Selecting values from a 4d tensor with a 3d tensor

448 views Asked by At

I've recently run into this problem in pytorch when working with 4D tensors which should be indexed with 3D tensors.

Let's say we have this 4D tensor:

possible_values.size()
torch.Size([2, 5, 5, 4])

where:

dim 1 = batch
dim 2 = x_axis
dim 3 = y_axis
dim 4 = possible values of coordinate (x_i,y_j)

we then have a 3D "indexing" tensor, which should be used to select the values of dim 4, based on an x and y coordinate:

coordinates.size()
torch.Size([2, 5, 2])

where:

dim 1 = batch
dim 2 = sequences of (x,y) 
dim 3 = (x,y) coordinate

for example, coordinates would look like

[ [ [1,5] [3,3] [2,4] [1,3] [2,3] ]
  [ [1,5] [4,3] [2,1] [5,3] [5,3] ] ]

what we want to do is to select from a batch the possible values for the coordinates specified by coordinates. So from the first batch we want to select the 4 values at coordinates [1, 5], [3, 3] and so on.

I have looked some at index_select and gather, but can't get my head around it currently (or make it do roughly what I want).

Thanks.

2

There are 2 answers

0
DerekG On BEST ANSWER

Ok, let's start by removing the batch dimension:

possible_values[i,coordinates[i,:,0],coordinates[i,:,1],:]  # [output is of shape [5,4]

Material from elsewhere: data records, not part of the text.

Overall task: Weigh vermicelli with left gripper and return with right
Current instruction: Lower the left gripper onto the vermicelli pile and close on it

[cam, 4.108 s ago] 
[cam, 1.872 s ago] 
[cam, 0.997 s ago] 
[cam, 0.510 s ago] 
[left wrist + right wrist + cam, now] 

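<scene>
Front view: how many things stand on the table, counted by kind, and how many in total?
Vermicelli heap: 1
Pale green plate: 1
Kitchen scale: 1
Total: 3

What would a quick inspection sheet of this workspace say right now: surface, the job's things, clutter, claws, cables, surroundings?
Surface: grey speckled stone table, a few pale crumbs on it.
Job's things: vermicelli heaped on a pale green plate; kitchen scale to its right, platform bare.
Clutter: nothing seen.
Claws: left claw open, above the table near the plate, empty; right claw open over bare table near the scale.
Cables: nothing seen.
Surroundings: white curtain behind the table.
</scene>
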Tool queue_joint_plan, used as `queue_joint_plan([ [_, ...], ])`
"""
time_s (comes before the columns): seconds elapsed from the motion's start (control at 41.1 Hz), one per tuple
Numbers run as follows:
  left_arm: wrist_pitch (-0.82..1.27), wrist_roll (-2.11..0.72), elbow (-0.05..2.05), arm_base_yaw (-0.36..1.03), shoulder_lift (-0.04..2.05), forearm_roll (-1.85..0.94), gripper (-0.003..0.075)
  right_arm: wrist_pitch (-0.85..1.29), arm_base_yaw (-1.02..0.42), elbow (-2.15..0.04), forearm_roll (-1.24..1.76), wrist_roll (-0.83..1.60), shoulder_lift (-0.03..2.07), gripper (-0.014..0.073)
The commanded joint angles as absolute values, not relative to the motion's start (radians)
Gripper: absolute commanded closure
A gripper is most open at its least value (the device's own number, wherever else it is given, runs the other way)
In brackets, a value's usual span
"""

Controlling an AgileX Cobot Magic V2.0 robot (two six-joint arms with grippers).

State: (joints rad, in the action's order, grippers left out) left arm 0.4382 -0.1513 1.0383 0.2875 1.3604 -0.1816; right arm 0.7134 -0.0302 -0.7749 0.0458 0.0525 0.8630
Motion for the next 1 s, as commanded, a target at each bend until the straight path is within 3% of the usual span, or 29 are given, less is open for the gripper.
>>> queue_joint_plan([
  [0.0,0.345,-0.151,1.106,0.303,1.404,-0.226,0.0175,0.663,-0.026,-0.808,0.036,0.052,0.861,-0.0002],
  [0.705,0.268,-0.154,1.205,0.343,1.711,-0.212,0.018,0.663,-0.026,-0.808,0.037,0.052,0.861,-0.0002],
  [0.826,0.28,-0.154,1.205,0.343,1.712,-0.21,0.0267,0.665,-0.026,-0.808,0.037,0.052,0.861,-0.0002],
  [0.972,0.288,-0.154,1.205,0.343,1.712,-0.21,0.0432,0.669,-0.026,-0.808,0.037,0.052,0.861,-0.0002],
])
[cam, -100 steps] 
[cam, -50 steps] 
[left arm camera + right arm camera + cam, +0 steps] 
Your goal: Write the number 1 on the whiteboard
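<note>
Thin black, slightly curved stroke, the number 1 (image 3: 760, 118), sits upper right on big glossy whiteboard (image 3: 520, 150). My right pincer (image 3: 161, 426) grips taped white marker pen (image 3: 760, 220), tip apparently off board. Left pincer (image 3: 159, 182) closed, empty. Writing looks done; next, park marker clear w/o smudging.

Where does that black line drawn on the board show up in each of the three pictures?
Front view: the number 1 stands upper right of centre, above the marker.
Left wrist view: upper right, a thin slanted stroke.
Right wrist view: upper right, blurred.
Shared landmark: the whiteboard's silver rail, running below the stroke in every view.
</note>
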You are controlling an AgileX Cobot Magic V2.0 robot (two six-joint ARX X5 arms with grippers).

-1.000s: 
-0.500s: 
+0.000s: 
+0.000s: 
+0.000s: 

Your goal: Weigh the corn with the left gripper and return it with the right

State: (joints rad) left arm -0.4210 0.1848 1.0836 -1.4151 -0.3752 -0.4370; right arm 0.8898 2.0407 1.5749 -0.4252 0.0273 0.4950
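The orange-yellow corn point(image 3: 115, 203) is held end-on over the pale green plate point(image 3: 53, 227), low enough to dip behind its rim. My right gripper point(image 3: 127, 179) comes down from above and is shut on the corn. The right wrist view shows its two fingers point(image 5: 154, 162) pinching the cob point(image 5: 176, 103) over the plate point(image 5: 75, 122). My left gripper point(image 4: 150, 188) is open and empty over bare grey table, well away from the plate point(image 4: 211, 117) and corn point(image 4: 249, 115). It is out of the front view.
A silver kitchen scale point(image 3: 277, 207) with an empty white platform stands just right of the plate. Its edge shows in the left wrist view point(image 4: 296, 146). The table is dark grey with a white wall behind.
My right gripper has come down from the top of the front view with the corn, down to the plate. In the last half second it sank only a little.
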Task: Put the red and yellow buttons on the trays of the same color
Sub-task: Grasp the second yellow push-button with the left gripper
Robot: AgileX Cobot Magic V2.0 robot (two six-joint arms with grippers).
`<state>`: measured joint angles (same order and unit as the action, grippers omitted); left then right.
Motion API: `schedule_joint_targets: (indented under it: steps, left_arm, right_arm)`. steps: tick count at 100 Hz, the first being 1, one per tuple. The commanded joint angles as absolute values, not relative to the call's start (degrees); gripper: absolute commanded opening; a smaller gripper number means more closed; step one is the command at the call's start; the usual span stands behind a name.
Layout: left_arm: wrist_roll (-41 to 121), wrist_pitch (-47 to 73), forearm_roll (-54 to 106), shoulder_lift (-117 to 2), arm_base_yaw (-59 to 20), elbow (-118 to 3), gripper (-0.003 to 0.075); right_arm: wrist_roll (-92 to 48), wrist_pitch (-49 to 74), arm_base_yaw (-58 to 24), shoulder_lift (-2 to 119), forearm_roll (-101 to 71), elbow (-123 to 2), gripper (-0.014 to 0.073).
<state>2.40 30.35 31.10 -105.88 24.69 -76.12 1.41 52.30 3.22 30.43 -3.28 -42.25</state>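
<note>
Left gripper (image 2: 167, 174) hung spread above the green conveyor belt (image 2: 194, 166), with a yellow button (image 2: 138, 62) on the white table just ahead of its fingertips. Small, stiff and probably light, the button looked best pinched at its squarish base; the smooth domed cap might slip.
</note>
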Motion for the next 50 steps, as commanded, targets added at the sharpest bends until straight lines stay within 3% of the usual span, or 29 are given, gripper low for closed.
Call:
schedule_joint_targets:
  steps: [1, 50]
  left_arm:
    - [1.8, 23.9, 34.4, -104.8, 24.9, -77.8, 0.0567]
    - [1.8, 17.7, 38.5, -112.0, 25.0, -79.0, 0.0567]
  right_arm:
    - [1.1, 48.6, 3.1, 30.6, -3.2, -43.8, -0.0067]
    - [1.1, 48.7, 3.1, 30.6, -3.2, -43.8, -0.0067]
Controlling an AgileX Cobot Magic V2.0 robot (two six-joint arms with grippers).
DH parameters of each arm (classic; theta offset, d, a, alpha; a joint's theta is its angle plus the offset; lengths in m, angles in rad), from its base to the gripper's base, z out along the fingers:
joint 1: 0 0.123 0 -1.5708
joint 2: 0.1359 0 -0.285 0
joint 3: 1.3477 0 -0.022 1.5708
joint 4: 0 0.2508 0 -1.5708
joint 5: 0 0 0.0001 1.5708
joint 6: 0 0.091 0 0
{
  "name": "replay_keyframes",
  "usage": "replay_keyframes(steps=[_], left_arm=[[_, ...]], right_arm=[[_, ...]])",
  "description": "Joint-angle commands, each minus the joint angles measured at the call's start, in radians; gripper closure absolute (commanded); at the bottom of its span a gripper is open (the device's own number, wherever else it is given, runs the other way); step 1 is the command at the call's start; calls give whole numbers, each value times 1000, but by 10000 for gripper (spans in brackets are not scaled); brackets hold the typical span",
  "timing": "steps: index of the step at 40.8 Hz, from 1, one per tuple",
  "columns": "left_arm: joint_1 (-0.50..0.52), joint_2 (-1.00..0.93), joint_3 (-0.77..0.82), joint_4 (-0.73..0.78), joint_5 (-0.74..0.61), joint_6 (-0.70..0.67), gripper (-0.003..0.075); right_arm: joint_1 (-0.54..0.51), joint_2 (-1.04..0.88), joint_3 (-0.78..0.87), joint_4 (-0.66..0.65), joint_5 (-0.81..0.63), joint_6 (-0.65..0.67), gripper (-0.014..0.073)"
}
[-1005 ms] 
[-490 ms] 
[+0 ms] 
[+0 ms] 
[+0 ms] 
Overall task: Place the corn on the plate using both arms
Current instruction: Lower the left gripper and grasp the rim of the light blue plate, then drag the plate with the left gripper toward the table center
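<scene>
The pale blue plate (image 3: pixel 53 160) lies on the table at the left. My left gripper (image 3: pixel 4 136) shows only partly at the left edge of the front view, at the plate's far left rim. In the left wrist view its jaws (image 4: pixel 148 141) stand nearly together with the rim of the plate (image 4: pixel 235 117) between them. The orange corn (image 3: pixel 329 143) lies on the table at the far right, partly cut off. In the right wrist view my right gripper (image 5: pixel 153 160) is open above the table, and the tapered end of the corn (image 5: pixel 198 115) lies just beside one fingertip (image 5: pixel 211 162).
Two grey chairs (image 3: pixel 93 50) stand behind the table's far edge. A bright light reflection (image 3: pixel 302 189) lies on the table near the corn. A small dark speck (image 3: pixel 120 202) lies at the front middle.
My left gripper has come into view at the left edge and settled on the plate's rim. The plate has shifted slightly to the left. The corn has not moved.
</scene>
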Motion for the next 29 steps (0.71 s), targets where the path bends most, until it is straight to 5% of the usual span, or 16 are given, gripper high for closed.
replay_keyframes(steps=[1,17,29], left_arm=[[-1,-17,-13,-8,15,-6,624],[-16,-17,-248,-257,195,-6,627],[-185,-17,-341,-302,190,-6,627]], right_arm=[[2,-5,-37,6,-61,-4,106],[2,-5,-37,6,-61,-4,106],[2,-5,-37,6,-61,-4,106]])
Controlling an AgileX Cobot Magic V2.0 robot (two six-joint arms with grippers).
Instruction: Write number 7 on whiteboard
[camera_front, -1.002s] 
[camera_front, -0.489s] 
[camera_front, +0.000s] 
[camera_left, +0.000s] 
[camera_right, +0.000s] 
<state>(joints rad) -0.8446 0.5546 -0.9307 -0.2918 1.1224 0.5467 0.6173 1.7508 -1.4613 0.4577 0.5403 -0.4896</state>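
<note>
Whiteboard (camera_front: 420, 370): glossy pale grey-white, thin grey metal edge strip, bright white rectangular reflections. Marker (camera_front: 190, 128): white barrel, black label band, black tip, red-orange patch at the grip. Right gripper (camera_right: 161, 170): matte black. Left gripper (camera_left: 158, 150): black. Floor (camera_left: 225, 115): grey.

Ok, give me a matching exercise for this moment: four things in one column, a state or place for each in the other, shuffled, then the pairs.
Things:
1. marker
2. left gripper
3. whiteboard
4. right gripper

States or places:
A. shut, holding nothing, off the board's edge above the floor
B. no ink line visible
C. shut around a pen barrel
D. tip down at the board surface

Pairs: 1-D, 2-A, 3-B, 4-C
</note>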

The above gives the correct values for a single batch element. Now we need a way to broadcast this operation for all values of i (i.e. across the batch dimension).

possible_values[:,coordinates[:,:,0],coordinates[:,:,1],:]  # [output is of shape [2,2,5,4]

This is mostly correct but it is "over-broadcasted" (i.e. it returns the desired indices for each batch element, for EVERY batch element".) We now need to index just the main diagonal elements across the first 2 dimensions such that we get the desired indices for each batch element, for EACH batch element:

batch_size = possible_values.shape[0]
batch_idx = torch.arange(batch_size)
possible_values[:,coordinates[:,:,0],coordinates[:,:,1],:][batch_size,batch_size,:,:]   # output is of shape [2,5,4]

This solution leaves something to be desired in that it doesn't extend to arbitrarily many dimensions without modification (i.e. if you added a z-axis, you'd have to add an additional coordinates[:,:,2] index to the block and so on.

0
Shai On

I think you are looking for torch.nn.functional.grid_sample.
You do need to slightly modify your inputs, but I expect it to work:

import torch.nn.functional as nnf

possible_values = possible_values.permute(0, 3, 1, 2)  # make the "channel" dimension the second one
out = nnf.grid_sample(input=possible_values, grid=coordinates[..., None, :], mode='nearest')